Task: Scan the material and copy out each line where the word "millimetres" occurs.

Exercise data:

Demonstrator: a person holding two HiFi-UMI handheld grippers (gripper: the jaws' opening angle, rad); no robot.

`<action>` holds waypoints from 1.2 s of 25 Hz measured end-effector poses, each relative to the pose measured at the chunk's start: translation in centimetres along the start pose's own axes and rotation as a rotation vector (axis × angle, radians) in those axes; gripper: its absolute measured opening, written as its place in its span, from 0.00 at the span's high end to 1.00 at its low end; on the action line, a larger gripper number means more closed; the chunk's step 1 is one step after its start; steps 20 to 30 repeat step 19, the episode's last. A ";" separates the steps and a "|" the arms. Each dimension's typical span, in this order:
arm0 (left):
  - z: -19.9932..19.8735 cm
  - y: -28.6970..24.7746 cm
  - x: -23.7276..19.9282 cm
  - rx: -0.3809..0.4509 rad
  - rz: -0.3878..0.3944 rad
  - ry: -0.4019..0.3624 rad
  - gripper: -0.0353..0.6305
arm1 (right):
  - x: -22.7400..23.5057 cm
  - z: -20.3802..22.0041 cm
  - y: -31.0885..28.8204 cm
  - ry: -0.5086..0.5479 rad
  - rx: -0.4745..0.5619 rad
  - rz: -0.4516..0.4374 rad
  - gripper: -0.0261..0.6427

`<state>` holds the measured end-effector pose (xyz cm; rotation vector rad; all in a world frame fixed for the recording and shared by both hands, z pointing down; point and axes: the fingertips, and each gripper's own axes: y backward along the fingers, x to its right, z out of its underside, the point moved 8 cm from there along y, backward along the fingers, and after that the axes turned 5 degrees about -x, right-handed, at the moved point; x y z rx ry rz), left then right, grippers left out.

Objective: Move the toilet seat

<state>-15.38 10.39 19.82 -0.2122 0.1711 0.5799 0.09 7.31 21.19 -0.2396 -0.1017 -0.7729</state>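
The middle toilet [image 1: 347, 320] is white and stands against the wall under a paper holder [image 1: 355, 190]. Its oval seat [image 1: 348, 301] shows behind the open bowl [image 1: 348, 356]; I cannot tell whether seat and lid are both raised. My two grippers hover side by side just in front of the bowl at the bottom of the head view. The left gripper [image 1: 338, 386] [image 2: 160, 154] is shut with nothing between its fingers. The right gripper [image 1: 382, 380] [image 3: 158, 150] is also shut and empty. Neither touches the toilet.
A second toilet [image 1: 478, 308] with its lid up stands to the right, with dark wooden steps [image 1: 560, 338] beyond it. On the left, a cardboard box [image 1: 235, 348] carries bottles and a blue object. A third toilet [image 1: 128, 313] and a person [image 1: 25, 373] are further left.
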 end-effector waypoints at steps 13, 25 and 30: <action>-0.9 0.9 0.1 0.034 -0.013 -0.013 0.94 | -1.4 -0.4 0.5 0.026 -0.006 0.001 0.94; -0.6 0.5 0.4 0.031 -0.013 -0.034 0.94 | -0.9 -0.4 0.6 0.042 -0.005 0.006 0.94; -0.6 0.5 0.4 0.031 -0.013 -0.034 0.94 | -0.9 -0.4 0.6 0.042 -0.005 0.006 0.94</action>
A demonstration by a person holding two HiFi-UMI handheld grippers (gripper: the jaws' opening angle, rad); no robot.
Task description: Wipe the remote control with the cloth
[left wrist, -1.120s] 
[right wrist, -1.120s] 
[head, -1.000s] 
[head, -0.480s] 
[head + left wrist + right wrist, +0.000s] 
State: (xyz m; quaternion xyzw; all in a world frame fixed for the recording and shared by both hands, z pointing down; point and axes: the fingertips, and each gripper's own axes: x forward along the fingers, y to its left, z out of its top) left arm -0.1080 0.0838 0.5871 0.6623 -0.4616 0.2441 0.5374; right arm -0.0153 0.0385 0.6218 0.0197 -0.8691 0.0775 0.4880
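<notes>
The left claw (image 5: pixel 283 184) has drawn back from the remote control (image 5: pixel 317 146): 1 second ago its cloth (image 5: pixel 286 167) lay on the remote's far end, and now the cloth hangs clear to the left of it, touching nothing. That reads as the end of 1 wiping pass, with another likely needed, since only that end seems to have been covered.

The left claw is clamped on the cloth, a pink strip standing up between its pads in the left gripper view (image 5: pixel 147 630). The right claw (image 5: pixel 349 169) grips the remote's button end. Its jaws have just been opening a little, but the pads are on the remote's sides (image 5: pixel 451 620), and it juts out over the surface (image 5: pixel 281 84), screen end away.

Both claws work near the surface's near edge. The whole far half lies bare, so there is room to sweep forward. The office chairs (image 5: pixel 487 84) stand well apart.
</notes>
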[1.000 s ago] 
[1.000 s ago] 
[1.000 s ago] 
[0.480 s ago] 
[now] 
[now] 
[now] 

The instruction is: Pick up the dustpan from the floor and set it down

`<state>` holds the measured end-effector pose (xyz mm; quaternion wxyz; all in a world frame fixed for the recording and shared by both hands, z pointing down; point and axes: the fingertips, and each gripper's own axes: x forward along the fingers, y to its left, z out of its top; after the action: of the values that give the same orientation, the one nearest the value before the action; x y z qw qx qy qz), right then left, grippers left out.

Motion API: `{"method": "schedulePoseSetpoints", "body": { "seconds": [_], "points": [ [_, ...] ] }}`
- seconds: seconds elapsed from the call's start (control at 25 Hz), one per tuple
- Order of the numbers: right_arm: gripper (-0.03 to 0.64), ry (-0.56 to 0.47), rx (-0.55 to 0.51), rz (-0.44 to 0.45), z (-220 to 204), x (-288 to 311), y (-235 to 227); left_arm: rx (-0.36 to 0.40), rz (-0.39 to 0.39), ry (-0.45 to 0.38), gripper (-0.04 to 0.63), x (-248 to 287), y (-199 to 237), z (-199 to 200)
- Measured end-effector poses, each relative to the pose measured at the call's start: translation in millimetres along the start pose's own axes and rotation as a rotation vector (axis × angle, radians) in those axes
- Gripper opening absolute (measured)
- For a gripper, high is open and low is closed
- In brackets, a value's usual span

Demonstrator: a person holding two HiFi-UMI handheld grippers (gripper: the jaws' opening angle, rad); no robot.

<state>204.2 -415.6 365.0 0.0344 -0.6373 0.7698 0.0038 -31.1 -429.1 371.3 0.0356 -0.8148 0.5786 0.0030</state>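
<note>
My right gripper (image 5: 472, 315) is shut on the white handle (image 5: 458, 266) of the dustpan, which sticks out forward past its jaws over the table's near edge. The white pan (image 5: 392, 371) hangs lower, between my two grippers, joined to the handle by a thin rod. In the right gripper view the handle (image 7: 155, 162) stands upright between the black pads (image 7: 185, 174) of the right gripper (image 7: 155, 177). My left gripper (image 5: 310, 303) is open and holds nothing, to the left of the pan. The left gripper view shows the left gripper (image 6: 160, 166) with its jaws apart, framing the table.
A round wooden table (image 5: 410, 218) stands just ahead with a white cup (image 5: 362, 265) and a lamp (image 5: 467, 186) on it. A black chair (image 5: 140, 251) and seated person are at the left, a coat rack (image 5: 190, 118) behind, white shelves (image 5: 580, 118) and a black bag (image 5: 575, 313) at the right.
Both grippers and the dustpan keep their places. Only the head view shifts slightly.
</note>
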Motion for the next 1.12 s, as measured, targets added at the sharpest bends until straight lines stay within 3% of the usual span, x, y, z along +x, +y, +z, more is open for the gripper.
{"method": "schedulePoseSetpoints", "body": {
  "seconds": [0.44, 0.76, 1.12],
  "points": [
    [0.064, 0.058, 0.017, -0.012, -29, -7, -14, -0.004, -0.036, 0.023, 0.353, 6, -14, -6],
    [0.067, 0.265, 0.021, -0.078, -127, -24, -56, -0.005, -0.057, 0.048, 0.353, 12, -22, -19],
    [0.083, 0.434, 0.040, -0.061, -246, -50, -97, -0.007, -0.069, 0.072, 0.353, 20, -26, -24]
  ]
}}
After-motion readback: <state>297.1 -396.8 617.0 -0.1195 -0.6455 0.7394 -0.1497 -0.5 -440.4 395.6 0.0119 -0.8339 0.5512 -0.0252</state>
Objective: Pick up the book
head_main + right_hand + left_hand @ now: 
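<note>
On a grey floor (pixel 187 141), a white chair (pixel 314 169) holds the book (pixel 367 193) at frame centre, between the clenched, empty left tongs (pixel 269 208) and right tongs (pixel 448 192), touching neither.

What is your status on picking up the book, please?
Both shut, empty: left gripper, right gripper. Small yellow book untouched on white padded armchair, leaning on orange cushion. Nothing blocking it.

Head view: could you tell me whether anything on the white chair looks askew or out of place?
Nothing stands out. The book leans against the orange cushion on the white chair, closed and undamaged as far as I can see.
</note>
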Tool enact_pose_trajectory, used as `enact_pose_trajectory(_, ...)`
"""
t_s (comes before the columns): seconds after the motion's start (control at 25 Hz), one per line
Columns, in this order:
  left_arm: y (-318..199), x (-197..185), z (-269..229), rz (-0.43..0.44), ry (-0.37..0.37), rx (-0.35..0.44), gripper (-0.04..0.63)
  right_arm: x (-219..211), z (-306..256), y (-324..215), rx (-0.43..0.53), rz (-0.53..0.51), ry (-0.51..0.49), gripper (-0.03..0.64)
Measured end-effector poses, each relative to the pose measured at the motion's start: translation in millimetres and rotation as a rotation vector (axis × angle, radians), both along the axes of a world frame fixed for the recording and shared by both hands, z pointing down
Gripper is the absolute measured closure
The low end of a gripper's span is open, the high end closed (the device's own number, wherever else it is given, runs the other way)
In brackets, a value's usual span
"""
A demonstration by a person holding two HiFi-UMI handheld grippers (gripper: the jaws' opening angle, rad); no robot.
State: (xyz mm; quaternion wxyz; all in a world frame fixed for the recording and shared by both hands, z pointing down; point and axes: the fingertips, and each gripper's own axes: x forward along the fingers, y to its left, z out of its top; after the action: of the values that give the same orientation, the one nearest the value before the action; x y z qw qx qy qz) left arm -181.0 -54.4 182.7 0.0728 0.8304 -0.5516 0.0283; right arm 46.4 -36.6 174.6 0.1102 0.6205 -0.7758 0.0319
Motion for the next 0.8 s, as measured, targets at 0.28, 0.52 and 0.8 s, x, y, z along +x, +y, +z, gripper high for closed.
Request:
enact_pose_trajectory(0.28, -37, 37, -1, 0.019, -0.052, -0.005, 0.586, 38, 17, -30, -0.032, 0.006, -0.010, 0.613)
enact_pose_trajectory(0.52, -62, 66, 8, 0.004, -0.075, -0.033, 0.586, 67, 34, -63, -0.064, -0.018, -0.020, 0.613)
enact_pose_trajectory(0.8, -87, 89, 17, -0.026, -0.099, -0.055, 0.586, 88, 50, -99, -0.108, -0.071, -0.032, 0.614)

Result:
- Measured end-effector poses, each relative to the pose measured at the call's start: translation in millimetres along the start pose's own axes and rotation as a rotation vector (axis × angle, radians) in those axes
Measured end-effector poses, each relative to the pose measured at the motion's start: translation in millimetres and rotation as a rotation vector (axis × angle, radians), both along the axes of a world frame fixed for the recording and shared by both hands, z pointing down

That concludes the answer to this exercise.